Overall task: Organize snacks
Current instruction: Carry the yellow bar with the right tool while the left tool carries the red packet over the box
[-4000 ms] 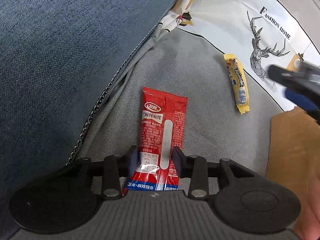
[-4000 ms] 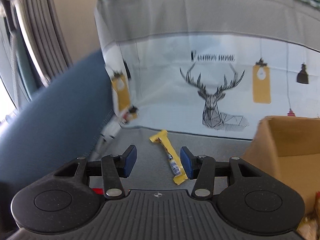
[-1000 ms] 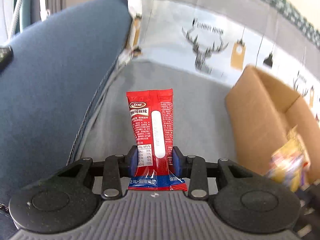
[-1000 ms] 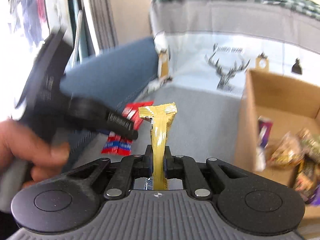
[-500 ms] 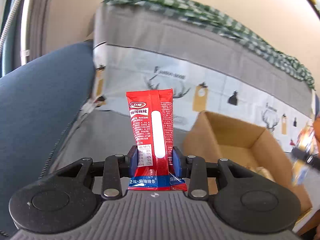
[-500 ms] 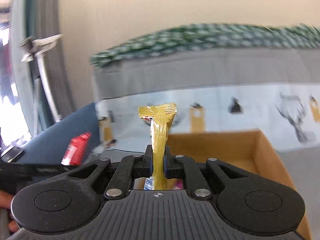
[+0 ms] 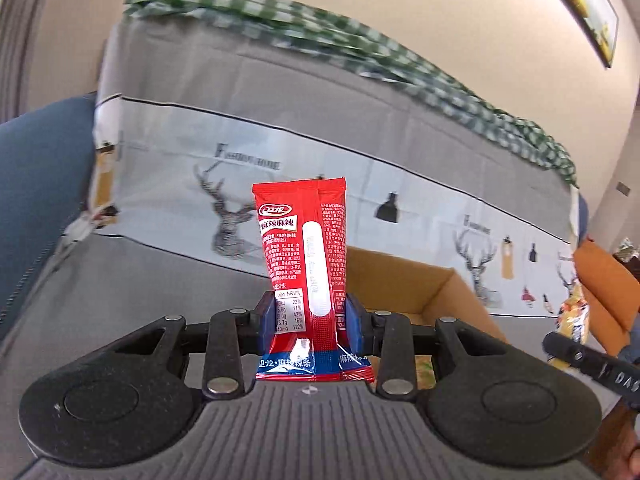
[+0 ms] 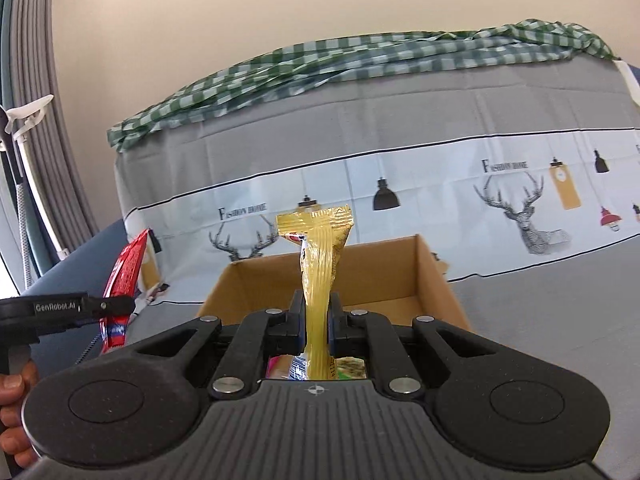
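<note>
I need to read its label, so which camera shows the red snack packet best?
The left wrist view: the red snack packet faces the camera, upright and centred. The right wrist view shows it only edge-on at the left.

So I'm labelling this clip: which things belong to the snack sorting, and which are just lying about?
Belongs to the job:
- red snack packet, held in the left gripper
- yellow snack bar, held in the right gripper
- cardboard box

Just lying about:
- green checked cloth
- deer-print sofa cover
</note>
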A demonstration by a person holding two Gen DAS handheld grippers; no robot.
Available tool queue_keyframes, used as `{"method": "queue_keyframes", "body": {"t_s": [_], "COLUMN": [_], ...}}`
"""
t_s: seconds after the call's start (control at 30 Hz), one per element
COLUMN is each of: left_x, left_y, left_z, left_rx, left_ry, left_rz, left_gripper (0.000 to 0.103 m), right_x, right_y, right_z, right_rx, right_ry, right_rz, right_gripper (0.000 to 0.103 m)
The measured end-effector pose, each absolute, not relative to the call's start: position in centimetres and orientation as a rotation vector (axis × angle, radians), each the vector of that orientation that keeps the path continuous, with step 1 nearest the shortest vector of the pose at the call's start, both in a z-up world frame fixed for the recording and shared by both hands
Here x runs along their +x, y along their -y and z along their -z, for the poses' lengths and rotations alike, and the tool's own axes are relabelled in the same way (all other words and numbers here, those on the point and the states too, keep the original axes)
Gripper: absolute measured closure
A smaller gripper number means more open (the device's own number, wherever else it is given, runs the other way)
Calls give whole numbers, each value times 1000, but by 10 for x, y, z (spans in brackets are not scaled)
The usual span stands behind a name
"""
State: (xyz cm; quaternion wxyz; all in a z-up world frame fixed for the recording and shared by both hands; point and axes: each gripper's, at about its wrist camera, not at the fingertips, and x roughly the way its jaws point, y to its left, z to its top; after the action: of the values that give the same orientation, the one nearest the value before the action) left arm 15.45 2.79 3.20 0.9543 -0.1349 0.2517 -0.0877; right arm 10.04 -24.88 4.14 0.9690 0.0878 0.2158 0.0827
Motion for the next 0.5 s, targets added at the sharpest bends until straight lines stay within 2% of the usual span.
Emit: {"method": "queue_keyframes", "body": {"t_s": [0.5], "left_x": [161], "left_y": [42], "left_z": [-26], "left_rx": [-250], "left_ry": [-485], "left_rz": [294], "left_gripper": [64], "right_x": [103], "right_y": [260], "right_z": [-34], "right_rx": [147], "right_ry": [-453], "right_rz": [-139], "right_gripper": [93]}}
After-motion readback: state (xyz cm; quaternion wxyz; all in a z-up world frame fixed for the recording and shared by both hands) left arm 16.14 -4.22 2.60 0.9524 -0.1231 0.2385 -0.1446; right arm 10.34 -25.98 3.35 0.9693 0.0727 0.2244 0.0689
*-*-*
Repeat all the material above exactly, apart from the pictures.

Overall task: Organize snacks
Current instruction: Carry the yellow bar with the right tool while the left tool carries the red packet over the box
[-4000 ms] 
[-4000 ms] 
[-1000 ms] 
[-1000 ms] 
[-500 ms] 
[-500 ms] 
[+0 ms] 
[+0 ms] 
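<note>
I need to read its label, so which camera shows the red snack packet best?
The left wrist view: the red snack packet faces the camera, upright and centred. The right wrist view shows it only edge-on at the left.

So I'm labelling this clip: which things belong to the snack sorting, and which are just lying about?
Belongs to the job:
- red snack packet, held in the left gripper
- yellow snack bar, held in the right gripper
- cardboard box

Just lying about:
- green checked cloth
- deer-print sofa cover
</note>
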A demonstration by a person holding two Gen DAS handheld grippers; no robot.
Available tool queue_keyframes, used as `{"method": "queue_keyframes", "body": {"t_s": [_], "COLUMN": [_], ...}}`
"""
t_s: seconds after the call's start (control at 30 Hz), one per element
COLUMN is each of: left_x, left_y, left_z, left_rx, left_ry, left_rz, left_gripper (0.000 to 0.103 m), right_x, right_y, right_z, right_rx, right_ry, right_rz, right_gripper (0.000 to 0.103 m)
The measured end-effector pose, each absolute, not relative to the call's start: position in centimetres and orientation as a rotation vector (axis × angle, radians), each the vector of that orientation that keeps the path continuous, with step 1 nearest the shortest vector of the pose at the call's start, both in a z-up world frame fixed for the recording and shared by both hands
Here x runs along their +x, y along their -y and z along their -z, for the poses' lengths and rotations alike, and the tool's own axes are relabelled in the same way (all other words and numbers here, those on the point and the states too, keep the original axes)
Gripper: absolute measured closure
A smaller gripper number means more open (the device's own number, wherever else it is given, runs the other way)
Calls give whole numbers, each value times 1000, but by 10 for x, y, z (spans in brackets are not scaled)
The usual span stands behind a name
"""
State: (xyz cm; quaternion wxyz; all in a z-up world frame fixed for the recording and shared by both hands; point and axes: each gripper's, at about its wrist camera, not at the fingertips, and x roughly the way its jaws point, y to its left, z to its top; after the action: of the values that give the same orientation, the one nearest the value before the action) left arm 15.45 2.79 3.20 0.9543 -0.1349 0.2517 -0.0877; right arm 10.04 -24.88 4.14 0.9690 0.0878 0.2158 0.0827
Motion for the next 0.5 s, targets added at the sharpest bends until straight lines stay within 2% of the usual span.
Emit: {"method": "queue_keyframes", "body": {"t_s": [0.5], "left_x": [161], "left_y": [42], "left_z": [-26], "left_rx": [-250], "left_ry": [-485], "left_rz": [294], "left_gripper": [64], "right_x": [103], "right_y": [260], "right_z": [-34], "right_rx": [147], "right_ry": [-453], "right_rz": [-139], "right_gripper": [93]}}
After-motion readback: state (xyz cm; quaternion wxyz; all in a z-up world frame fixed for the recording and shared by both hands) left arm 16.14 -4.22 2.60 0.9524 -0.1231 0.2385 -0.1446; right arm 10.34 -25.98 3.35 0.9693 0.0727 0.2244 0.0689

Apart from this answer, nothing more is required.